> **INSTRUCTIONS FOR THE TASK**:
Reproduce nothing but the closing run of lines: the line with "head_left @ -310" and each line that follows it to the end of the data.

◇ ◇ ◇

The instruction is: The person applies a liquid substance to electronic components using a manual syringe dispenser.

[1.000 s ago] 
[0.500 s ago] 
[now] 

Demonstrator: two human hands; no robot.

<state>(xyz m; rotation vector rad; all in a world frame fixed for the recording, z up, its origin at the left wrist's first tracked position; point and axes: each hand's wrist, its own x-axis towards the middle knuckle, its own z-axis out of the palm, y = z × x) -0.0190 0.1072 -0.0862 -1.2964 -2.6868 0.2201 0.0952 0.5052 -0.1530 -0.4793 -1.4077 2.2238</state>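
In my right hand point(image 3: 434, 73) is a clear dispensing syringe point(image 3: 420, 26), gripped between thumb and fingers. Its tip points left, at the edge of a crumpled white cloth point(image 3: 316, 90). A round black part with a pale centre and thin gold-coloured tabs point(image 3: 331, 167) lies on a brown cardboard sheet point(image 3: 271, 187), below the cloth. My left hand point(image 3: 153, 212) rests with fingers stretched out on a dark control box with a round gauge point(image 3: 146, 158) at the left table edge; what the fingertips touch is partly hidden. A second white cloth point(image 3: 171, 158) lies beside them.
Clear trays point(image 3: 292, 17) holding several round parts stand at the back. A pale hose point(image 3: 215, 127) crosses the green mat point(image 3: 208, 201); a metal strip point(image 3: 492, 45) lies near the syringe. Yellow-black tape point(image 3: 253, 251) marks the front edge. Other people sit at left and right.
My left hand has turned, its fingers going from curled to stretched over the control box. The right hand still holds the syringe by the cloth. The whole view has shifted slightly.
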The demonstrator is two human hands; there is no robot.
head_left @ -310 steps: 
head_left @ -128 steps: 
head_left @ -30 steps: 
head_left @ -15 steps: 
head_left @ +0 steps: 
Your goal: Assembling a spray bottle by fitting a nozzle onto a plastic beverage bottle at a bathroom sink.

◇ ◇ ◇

> **ANSWER TO THE EXERCISE**:
head_left @ -310 steps: 
head_left @ -128 steps: 
head_left @ -30 steps: 
head_left @ -15 steps: 
head_left @ +0 steps: 
Your goal: Assembling a spray bottle by fitting a nozzle onto a plastic beverage bottle at a bathroom sink.

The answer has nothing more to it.